> YOUR OBJECTIVE
Copy each line of the listing that includes "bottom".

> DATA EXTRACT
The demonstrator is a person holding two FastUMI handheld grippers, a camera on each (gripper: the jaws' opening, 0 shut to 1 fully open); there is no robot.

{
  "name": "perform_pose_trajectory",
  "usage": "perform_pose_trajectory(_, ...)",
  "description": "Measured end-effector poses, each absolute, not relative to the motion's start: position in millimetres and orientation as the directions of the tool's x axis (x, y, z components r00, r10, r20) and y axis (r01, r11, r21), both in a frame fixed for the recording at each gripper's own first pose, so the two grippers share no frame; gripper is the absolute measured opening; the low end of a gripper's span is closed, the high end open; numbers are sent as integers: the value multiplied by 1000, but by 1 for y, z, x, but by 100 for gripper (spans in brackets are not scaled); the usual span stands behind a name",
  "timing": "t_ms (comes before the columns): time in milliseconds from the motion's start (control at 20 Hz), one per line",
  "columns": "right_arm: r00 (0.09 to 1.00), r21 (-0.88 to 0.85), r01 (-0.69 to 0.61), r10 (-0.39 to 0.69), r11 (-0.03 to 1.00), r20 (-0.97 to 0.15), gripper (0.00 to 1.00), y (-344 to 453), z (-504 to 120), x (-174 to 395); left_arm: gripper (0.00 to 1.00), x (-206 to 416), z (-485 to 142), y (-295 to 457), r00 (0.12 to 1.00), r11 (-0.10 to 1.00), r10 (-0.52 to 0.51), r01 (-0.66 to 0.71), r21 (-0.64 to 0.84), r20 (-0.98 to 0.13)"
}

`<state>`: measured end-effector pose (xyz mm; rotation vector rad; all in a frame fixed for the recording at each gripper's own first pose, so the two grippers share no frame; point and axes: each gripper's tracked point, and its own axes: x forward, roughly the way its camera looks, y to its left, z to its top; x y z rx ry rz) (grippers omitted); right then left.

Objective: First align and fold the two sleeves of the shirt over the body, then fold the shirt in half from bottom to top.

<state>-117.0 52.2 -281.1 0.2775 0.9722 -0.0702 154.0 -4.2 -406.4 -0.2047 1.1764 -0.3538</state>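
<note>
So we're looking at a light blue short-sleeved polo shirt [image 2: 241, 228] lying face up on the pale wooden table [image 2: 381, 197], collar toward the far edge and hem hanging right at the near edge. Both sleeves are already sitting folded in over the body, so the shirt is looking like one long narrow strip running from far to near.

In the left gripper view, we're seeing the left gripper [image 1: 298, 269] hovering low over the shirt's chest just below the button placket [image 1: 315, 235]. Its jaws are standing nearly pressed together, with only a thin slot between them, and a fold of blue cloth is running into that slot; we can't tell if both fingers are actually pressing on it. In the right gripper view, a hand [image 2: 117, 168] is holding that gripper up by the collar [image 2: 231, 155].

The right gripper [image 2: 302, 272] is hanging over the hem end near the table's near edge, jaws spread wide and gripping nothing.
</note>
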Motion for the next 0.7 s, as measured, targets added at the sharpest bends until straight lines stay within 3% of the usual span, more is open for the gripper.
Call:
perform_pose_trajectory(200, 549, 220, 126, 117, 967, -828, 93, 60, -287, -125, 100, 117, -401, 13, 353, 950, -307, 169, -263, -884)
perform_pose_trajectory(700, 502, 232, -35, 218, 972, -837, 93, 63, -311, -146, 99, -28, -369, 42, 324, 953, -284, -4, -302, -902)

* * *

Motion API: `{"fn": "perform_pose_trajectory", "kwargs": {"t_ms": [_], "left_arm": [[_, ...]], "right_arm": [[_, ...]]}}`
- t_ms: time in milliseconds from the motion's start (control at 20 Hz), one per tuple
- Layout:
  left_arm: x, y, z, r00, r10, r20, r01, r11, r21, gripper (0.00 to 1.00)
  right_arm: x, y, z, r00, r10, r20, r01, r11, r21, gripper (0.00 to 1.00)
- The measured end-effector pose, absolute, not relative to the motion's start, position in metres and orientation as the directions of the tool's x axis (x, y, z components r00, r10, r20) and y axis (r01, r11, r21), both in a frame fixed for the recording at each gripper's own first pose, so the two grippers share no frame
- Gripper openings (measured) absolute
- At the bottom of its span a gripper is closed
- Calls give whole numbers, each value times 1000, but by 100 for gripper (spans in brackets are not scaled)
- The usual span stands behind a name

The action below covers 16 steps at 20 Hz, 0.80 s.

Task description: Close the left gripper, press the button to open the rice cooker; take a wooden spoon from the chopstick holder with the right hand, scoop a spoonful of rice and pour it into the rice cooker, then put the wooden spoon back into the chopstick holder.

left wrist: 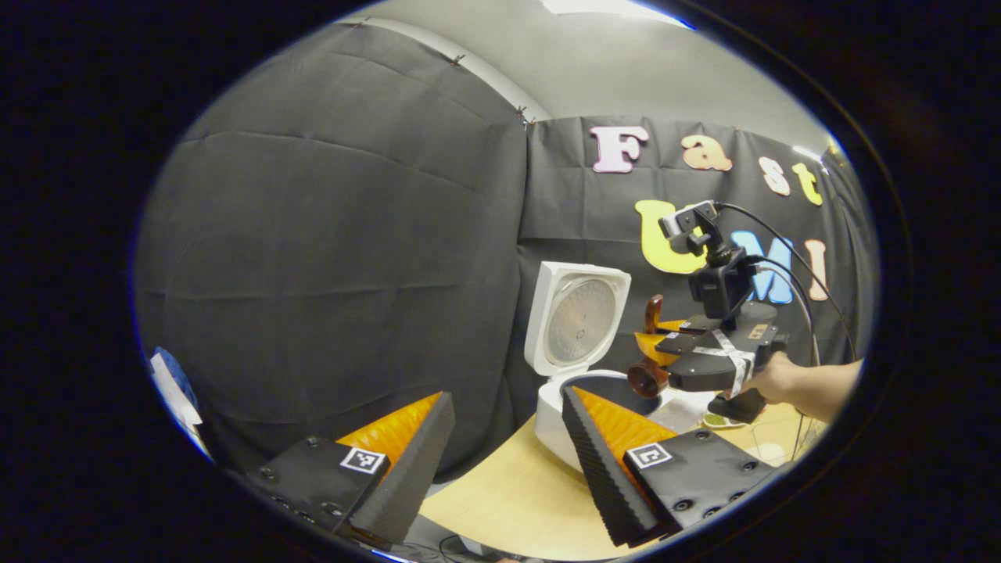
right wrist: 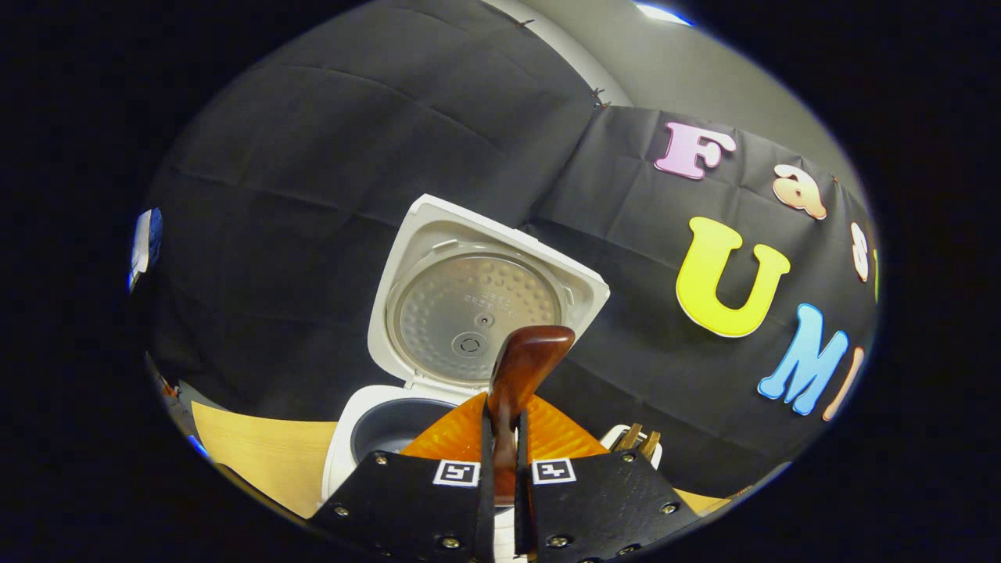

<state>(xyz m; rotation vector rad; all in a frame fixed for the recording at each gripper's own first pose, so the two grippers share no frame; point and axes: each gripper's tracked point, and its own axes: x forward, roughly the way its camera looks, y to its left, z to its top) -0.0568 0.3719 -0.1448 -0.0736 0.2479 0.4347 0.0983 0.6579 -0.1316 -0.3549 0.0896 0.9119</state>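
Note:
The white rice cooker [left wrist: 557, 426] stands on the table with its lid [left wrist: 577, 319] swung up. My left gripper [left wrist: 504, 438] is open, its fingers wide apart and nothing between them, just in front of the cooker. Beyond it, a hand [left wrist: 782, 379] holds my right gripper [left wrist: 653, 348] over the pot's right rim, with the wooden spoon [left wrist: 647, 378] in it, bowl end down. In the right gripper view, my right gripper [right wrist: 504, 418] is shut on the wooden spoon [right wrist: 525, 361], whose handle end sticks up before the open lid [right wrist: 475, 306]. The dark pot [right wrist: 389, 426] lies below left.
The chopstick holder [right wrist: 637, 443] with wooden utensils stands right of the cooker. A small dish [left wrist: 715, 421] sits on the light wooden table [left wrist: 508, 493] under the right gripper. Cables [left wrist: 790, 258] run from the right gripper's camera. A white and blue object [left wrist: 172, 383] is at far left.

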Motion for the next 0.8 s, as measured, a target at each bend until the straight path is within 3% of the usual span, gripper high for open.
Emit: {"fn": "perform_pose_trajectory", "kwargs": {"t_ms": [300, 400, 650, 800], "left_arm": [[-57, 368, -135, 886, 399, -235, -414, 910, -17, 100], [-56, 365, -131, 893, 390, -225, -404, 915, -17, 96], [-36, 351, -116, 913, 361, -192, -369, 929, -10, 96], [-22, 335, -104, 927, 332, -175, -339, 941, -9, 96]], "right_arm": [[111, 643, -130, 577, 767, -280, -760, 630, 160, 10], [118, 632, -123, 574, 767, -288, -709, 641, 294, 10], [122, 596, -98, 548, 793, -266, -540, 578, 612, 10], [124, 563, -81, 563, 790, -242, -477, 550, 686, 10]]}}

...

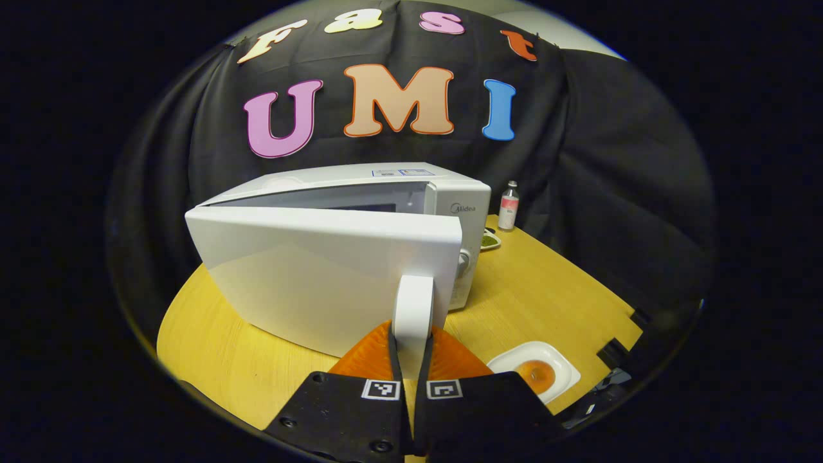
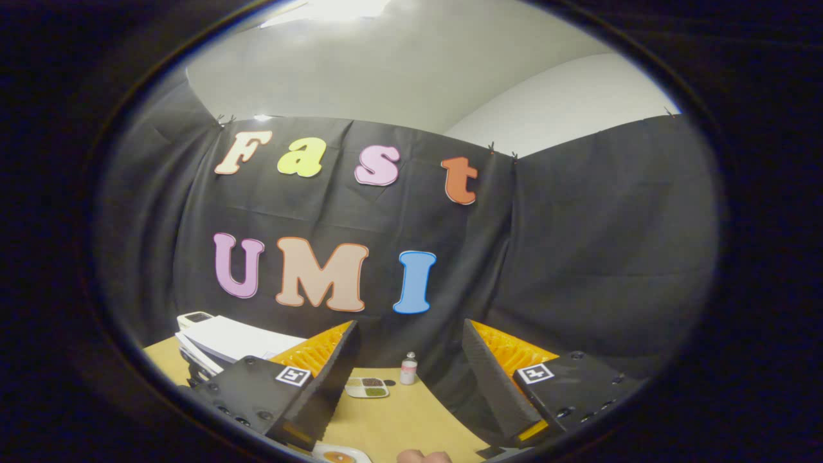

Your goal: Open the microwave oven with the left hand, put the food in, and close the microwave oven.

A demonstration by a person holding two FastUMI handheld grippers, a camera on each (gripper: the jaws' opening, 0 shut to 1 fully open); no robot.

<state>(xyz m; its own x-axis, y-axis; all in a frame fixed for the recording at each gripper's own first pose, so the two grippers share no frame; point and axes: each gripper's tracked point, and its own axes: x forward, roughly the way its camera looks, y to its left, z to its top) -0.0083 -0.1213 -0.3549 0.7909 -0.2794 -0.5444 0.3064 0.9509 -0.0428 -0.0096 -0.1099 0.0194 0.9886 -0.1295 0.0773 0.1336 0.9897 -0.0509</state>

> SOLUTION TO THIS TASK
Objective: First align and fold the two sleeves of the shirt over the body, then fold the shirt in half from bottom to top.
- At the bottom of its span a gripper is closed

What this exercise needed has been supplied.